◆ What is required ◆
Each line below that holds the word "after" counts toward the answer; reply with the total number only.

(Material for this task)

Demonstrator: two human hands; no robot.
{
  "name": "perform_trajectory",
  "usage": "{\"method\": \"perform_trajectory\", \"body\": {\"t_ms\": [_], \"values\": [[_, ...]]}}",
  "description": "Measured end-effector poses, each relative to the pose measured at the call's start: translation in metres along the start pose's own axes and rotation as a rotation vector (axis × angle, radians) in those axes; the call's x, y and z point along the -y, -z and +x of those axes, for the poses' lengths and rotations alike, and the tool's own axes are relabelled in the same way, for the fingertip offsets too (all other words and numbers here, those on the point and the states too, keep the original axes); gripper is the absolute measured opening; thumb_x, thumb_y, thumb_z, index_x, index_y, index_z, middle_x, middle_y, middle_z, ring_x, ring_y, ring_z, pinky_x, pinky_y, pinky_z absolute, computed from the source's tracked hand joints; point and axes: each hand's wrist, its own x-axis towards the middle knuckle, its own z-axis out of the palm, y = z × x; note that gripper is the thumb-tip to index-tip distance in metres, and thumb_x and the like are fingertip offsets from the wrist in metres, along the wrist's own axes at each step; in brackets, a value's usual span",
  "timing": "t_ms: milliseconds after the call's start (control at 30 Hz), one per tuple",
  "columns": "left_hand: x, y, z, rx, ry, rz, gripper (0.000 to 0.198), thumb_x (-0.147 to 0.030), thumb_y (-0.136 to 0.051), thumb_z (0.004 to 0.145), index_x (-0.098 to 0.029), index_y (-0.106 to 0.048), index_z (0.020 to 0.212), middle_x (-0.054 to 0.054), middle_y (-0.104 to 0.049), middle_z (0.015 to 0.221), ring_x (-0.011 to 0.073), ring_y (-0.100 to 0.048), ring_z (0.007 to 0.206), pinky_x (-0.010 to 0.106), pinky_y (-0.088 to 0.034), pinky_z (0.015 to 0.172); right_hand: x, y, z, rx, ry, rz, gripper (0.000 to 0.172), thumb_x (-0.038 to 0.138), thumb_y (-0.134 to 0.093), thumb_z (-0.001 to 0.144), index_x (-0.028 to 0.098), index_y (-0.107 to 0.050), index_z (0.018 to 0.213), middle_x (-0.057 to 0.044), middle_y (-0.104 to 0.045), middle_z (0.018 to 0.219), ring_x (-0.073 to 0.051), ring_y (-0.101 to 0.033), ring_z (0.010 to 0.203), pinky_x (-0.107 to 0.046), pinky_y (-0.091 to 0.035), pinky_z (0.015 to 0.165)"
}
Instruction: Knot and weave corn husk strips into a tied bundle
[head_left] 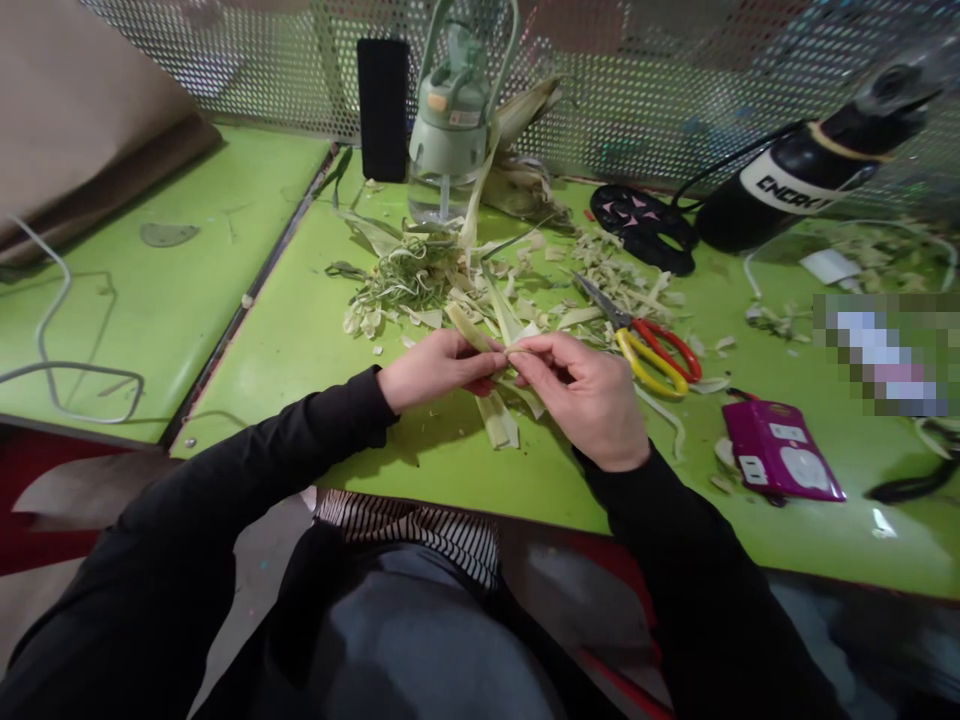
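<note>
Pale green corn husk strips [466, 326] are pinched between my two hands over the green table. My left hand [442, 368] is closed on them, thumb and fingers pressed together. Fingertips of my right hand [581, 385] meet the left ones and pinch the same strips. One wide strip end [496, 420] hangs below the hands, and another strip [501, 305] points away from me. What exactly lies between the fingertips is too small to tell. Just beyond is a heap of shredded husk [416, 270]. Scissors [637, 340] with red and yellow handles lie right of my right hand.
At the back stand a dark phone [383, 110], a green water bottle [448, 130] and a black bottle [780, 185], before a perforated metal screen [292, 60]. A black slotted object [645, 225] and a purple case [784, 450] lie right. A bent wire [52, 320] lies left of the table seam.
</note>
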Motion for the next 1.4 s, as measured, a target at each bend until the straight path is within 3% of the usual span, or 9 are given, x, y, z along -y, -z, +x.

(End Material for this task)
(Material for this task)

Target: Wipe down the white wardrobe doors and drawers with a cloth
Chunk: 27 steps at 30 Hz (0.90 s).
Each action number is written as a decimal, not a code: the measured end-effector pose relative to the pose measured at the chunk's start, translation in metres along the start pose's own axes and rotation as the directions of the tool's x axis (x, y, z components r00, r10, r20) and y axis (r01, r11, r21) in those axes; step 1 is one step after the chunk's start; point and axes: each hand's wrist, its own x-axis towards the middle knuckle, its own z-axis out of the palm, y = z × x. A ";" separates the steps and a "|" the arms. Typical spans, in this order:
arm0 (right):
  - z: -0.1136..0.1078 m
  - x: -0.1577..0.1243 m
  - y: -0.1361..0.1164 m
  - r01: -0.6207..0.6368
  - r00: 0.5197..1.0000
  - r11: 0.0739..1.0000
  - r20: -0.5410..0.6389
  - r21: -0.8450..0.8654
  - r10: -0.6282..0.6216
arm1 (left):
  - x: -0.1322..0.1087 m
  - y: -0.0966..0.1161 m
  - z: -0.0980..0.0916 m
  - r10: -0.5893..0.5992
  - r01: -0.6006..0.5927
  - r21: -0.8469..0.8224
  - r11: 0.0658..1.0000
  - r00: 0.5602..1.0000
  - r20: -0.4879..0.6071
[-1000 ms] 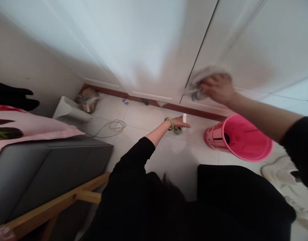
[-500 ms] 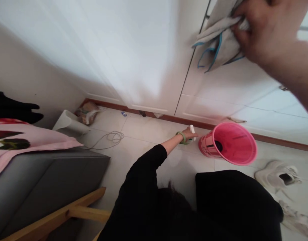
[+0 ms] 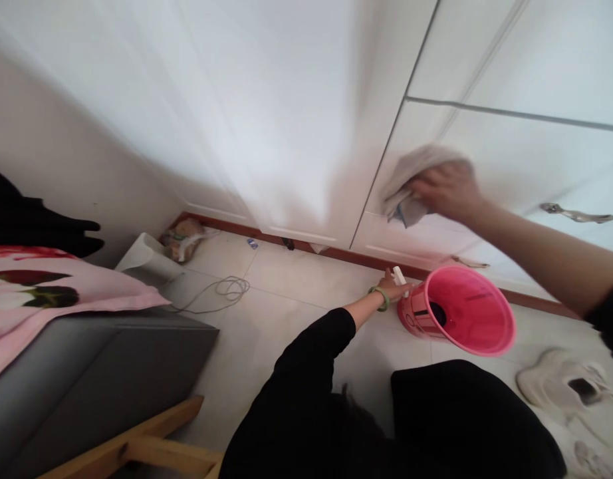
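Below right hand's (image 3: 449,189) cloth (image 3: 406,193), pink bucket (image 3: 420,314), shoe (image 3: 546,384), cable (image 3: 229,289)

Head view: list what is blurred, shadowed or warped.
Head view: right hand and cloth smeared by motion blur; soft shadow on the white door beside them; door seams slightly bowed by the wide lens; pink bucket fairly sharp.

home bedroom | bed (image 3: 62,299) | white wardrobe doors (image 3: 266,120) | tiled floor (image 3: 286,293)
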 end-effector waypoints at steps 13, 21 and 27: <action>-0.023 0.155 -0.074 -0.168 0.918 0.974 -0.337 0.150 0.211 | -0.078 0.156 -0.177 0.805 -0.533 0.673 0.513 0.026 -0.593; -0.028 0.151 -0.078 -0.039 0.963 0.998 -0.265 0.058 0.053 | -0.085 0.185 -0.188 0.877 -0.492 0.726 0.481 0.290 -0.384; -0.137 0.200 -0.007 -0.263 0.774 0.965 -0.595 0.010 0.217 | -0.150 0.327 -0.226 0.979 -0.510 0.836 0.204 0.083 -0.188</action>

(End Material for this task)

◆ Answer box ◆
2